His reply: “You tell me the price of oil.”

Brown’s reply seems like a wiseacre comeback, but it reflects the pressure commodity markets and politics exert on the science of energy

Brown spends a lot of time in Washington, D.C., talking up biofuels to federal bureaucrats and politicians. He’s become wise to the ways of the politics of energy.

Brown leads the efforts to make Iowa a global center of biofuels research. He juggles the thin patience of politicians and the public about the long time line of research, while keeping options open to remain a player wherever the research and market forces lead.

He acknowledges that biofuels research, like what he and his brethren on other campuses and in oil companies are doing, finds most support when the price of oil and gasoline is high and apparently in scarce supply.

For instance, in 2007, when oil prices shot above $100 per barrel and U.S. energy production continued its three-decade-long decline, Congress passed the Renewable Fuels Standard, which envisioned a transition from corn-fed ethanol to a new generation of biofuels.

“For three decades, the U.S. Department of Energy bet on cellulosic ethanol as the main pathway to advanced biofuels,” Brown writes in his new book, “Why Are We Producing Biofuels?”

“There is now widespread realization that multiple pathways will have to be pursued if advanced biofuels are to play a role in reducing dependence on imported petroleum,” Brown says.

The slower-than-expected development of the new generation of biofuels has fed that realization.

Tack on the sudden surge of new domestic oil, and suddenly Brown finds himself on the receiving end of the “what have you done for us lately?” question.

“I understand the impatience,” said Brown, who began his engineering career working on the development of the famous F-16 jet fighter for General Dynamics in Texas in the early 1970s.

“The military will wait for a product they believe in,” he said.

“The public gets impatient.
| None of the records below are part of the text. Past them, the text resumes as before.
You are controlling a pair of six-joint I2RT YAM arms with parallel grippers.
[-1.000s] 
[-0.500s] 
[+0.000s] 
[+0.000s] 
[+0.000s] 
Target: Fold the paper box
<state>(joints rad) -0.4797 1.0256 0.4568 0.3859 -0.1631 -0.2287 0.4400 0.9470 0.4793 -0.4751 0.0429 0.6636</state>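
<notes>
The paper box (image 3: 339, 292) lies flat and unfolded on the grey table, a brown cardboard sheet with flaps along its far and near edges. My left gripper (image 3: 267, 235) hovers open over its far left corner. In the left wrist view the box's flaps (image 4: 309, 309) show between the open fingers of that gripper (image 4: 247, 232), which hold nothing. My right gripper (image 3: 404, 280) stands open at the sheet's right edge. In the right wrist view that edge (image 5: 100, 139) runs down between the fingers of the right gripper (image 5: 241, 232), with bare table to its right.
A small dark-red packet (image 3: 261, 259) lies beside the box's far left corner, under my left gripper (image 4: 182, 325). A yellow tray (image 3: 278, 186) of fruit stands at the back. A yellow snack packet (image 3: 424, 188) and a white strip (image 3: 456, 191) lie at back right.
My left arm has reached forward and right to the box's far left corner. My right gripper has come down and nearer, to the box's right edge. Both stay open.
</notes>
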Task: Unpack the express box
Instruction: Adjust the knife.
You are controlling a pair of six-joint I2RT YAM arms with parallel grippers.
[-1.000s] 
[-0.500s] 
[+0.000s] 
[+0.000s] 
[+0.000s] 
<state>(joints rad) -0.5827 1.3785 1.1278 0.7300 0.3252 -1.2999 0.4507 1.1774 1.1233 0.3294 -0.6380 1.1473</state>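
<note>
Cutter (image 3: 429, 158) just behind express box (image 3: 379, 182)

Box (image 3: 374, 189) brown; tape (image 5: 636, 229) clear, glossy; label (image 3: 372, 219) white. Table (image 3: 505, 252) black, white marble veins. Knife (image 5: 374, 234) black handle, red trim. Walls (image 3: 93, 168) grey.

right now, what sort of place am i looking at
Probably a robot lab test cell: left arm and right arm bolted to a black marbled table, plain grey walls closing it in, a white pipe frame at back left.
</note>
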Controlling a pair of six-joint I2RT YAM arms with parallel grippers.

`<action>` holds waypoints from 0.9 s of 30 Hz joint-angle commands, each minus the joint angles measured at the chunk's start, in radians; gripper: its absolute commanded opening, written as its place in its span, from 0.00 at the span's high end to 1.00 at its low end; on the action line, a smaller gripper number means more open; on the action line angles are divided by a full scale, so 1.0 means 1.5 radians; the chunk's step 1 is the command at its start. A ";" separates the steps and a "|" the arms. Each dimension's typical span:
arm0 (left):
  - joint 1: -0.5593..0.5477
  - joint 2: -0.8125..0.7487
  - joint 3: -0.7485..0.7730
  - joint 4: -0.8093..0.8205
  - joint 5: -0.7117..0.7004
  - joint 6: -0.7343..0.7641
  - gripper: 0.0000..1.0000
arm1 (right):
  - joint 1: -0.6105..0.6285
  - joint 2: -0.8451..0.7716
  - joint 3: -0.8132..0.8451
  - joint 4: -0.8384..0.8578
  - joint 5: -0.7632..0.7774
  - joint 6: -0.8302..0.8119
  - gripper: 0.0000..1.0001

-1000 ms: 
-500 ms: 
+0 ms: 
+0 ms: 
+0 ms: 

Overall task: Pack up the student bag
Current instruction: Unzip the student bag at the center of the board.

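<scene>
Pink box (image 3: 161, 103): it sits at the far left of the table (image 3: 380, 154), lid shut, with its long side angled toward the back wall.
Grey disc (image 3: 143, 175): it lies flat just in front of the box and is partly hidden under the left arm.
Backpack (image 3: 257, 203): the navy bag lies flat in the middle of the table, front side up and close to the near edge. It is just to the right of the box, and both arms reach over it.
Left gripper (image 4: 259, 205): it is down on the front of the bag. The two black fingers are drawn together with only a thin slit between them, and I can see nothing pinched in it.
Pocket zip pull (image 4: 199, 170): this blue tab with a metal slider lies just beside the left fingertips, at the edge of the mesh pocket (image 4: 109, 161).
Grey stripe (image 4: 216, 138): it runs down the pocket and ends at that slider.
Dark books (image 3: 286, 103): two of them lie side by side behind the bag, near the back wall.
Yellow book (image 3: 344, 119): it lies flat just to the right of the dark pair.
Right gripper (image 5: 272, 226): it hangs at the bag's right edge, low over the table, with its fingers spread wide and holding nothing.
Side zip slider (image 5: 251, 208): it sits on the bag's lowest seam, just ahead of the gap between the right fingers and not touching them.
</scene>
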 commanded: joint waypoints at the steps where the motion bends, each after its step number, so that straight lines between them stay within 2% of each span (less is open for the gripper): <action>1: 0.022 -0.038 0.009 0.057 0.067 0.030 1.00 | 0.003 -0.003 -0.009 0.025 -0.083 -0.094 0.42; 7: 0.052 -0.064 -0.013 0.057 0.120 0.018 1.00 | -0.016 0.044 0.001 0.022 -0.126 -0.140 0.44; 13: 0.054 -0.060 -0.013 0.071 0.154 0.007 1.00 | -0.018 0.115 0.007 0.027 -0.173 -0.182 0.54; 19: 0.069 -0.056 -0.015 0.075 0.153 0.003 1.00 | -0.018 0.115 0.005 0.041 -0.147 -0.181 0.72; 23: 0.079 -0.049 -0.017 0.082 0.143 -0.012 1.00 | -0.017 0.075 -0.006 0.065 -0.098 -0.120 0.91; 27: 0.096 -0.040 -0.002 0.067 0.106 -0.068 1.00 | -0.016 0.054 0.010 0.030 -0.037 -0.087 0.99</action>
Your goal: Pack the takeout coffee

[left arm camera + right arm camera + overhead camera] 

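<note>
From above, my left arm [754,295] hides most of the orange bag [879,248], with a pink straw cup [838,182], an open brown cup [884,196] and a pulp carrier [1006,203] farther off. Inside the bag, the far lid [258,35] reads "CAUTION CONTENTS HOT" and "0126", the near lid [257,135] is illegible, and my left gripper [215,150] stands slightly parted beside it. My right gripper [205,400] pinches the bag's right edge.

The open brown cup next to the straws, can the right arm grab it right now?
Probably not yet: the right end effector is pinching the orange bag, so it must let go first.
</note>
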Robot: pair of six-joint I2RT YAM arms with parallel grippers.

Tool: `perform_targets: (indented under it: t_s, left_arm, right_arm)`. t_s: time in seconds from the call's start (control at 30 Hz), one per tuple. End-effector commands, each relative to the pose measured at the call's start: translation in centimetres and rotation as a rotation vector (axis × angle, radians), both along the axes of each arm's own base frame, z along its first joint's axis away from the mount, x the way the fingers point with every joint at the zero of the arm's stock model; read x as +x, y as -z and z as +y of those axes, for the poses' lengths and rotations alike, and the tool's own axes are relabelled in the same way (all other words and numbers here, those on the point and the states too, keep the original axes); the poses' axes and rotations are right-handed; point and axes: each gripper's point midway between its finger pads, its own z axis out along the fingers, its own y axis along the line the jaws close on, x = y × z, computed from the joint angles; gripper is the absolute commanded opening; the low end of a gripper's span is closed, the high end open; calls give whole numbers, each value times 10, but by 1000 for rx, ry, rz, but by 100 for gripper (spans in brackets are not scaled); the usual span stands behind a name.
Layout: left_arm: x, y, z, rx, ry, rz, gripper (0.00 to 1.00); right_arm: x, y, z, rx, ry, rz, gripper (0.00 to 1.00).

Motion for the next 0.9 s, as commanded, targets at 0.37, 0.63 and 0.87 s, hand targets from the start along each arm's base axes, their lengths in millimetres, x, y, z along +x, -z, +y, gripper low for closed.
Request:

We have to deal with that.”

Brown has turned Iowa State into a biofuels heavyweight. He oversees more than $50 million in research grants at the Bioeconomy Institute, which has facilities on the main ISU campus in Ames and at the university’s research farm west of town.

The future is uncertain, however. Federal laws require that by 2022, half of the 36 billion gallons of ethanol (up from 13 billion produced last year) come from non-corn sources. That means Brown and other scientist-engineers have to come up with new fuels made from something other than corn.

Progress has been slow. Targets for non-corn ethanol have not been met. Big Oil and energy traditionalists have responded with criticisms of delays and subsidies for advanced biofuels.

“We’ve done the low-hanging fruit,” Brown said. “Now we’re into development of brand-new products with new scientific procedures, and that never is quick.”

And now cheap, plentiful natural gas has changed energy industry economics. But where others see a threat to biofuels, Brown sees opportunity. Brown says there’s a 75-year supply of natural gas in the U.S. (the U.S. Geological Survey pegs the supply at 100 years).

Rather than burn it up in cars and trucks, Brown urges that natural gas be used as a catalyst to make biofuels.

“Natural gas makes a wonderful platform to make hydrogen, which is not produced in nature,” he said. “With natural gas so cheap and plentiful now, the opportunity is there.”

To that end, Brown is assembling a grant proposal to the Department of Energy on new pyrolysis research.

“This isn’t a problem; it’s an opportunity,” he said.